Exercise directions
A word-for-word copy of the data, with no images, is the required answer.

Listed records

= = = =

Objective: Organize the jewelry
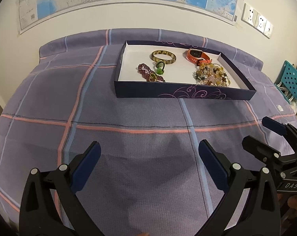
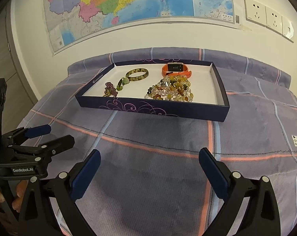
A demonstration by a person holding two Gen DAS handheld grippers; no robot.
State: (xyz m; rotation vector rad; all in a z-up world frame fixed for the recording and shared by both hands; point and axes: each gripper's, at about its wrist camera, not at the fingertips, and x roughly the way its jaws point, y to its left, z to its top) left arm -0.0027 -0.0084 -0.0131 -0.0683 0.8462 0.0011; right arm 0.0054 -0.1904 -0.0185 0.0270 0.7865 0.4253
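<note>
A shallow dark blue box (image 1: 179, 92) (image 2: 148, 108) with a white floor rests on the checked bedcover. Inside lie a brown-green bangle (image 1: 163, 57) (image 2: 138, 74), an orange watch (image 1: 197, 56) (image 2: 175, 69), a purple bead bracelet (image 1: 148, 73) (image 2: 110, 89), a green pendant (image 1: 159, 69) (image 2: 123, 83) and a heap of amber beads (image 1: 212, 74) (image 2: 172, 89). My left gripper (image 1: 149, 153) (image 2: 48, 135) is open over bare cloth, well short of the box. My right gripper (image 2: 149, 161) (image 1: 264, 131) is also open with nothing in it.
The bedcover (image 1: 128, 129) is purple with pink and blue stripes and meets a white wall with a map (image 2: 128, 2) and sockets (image 2: 266, 15). A teal chair (image 1: 291, 78) stands off the right side. A hand (image 2: 20, 190) holds the left tool.
</note>
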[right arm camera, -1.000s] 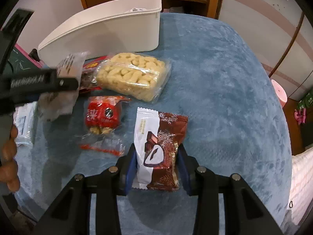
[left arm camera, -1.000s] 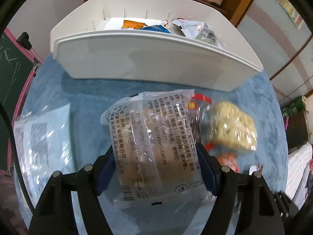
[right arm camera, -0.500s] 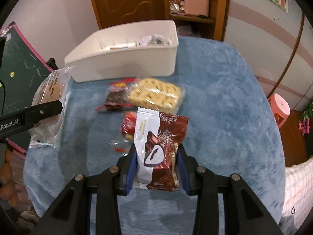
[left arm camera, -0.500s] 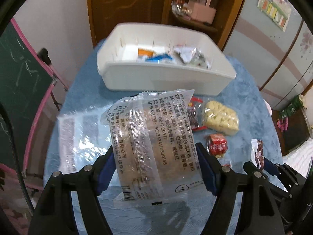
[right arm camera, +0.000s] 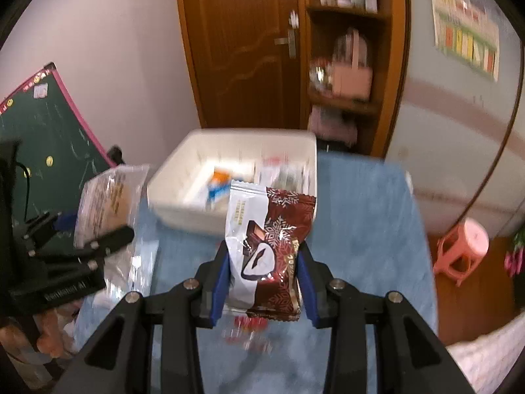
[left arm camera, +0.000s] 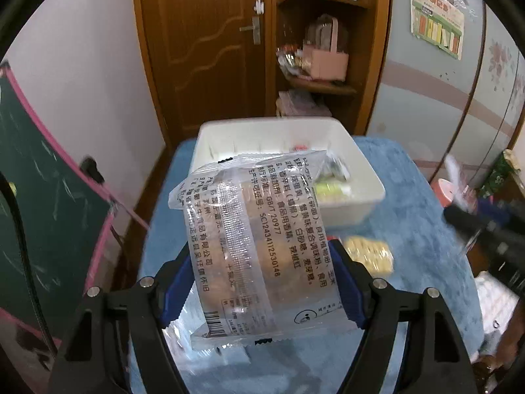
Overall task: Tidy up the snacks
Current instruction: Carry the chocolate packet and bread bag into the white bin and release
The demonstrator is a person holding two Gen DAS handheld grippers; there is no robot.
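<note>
While the left gripper (left arm camera: 262,282) clamps its blue fingers (left arm camera: 178,282) on a clear cake packet (left arm camera: 259,246) printed with black text, the right gripper (right arm camera: 264,282) pinches a brown-and-white chocolate snack pack (right arm camera: 267,256), both packs held up above the blue desk (right arm camera: 361,229). Below on the desk, a yellow puffed-snack bag (left arm camera: 369,252) lies at 3 o'clock of the clear packet. Farther off at 12 o'clock stands the white bin (right arm camera: 183,210), with several small snacks inside it.
</note>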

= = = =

Task response
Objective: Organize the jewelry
A demonstration by a person holding two Gen DAS handheld grippers; no robot.
State: (xyz m; rotation vector rad; all in a z-up world frame fixed for the recording and shared by both hands; point and axes: each gripper's, at about its wrist camera, not at the fingertips, and x roughly the way its jaws point, y to its left, z to its top) left arm -0.0027 -0.0084 -0.0131 -0.0683 0.8462 0.0011; right arm 0.0054 -0.1904 -0.0185 0.0270 0.7865 0.4253
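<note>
A shallow dark blue box (image 1: 179, 92) (image 2: 148, 108) with a white floor rests on the checked bedcover. Inside lie a brown-green bangle (image 1: 163, 57) (image 2: 138, 74), an orange watch (image 1: 197, 56) (image 2: 175, 69), a purple bead bracelet (image 1: 148, 73) (image 2: 110, 89), a green pendant (image 1: 159, 69) (image 2: 123, 83) and a heap of amber beads (image 1: 212, 74) (image 2: 172, 89). My left gripper (image 1: 149, 153) (image 2: 48, 135) is open over bare cloth, well short of the box. My right gripper (image 2: 149, 161) (image 1: 264, 131) is also open with nothing in it.
The bedcover (image 1: 128, 129) is purple with pink and blue stripes and meets a white wall with a map (image 2: 128, 2) and sockets (image 2: 266, 15). A teal chair (image 1: 291, 78) stands off the right side. A hand (image 2: 20, 190) holds the left tool.
</note>
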[right arm camera, -1.000s] 
[left arm camera, -1.000s] 
[right arm camera, -0.500s] 
[left arm camera, -0.500s] 
[right arm camera, +0.000s] 
[left arm camera, +0.000s] 
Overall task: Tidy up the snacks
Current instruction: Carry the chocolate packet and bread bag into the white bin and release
The demonstrator is a person holding two Gen DAS handheld grippers; there is no robot.
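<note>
While the left gripper (left arm camera: 262,282) clamps its blue fingers (left arm camera: 178,282) on a clear cake packet (left arm camera: 259,246) printed with black text, the right gripper (right arm camera: 264,282) pinches a brown-and-white chocolate snack pack (right arm camera: 267,256), both packs held up above the blue desk (right arm camera: 361,229). Below on the desk, a yellow puffed-snack bag (left arm camera: 369,252) lies at 3 o'clock of the clear packet. Farther off at 12 o'clock stands the white bin (right arm camera: 183,210), with several small snacks inside it.
</note>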

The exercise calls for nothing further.